Even where the franchisor is willing to take a chance within its own state, federal law enforcement would not likely be willing to look past the (rather public) transportation of cannabis and many related products across state lines, even between two contiguous legalized states. Thus a franchisor who sought to franchise outside of its home state would face a dilemma: maintain consistency of product through interstate distribution but at tremendous legal peril, or risk brand inconsistency by not distributing from a central grow facility.
Perhaps the biggest challenge to any cannabis business is the reluctance of most banks to serve the cannabis industry. Because of the federal prohibition, banks that accept cannabis industry money risk violation of federal money laundering and other laws. While individual businesses may be able to work around this challenge by using local banks, running cash-only businesses, and perhaps the eventual institution of state-backed banks or the establishment of private cannabis banking, interstate transactions (such as payment of a franchise royalty) would necessarily risk implicating federal law, opening the franchisor and franchisee to potential criminal liability and even seizure of funds.

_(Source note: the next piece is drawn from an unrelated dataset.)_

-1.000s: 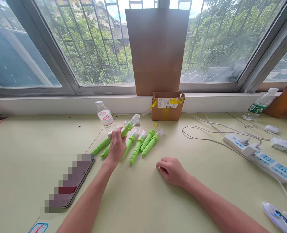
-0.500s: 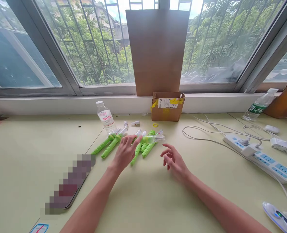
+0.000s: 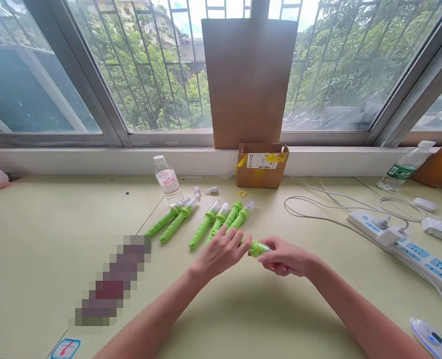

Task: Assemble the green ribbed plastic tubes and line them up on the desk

Additional questions and challenges await the franchisor, such as the application of federal franchise disclosure laws to the federally prohibited business, and how to properly disclose business and legal risks under state and federal disclosure laws. Under these laws, franchisors are required to provide prospective franchisees with a prescribed franchise disclosure document (“FDD”), in which the franchisor must provide information about a variety of aspects of the business, including risks and laws that will apply to the franchised business. The franchisor will need to rely upon experienced and creative franchise attorneys to artfully craft the document in a manner that satisfies the legal requirements, adequately informs the prospective franchisee, and mitigates against potential legal risks.
And there are dozens of other industry-unique questions that will arise: franchisors and their attorneys will have to start from scratch in designing the franchise system, training and operations manuals, advertising materials, and supply channels. Risk will be shared between franchisors and franchisees, and only a carefully crafted franchise agreement will prevent the parties from throwing each other under the bus if the law comes knocking. And with legalization will come regulation, perhaps including strain-specific and branding intellectual property battles (who “owns” the trademarks to names of strains? are new hybrid strains patentable?), product safety regulations, and labeling restrictions.
Given the expected growth of the cannabis industry and the entrepreneurial hunger surrounding the “Green Rush”, it’s just a matter of time before pioneering brands emerge as the franchise leaders in the industry. We’re probably just a few years from knowing who had the right combination of risk acceptance, creativity, system quality, creative legal support, and luck to become the household names in the industry.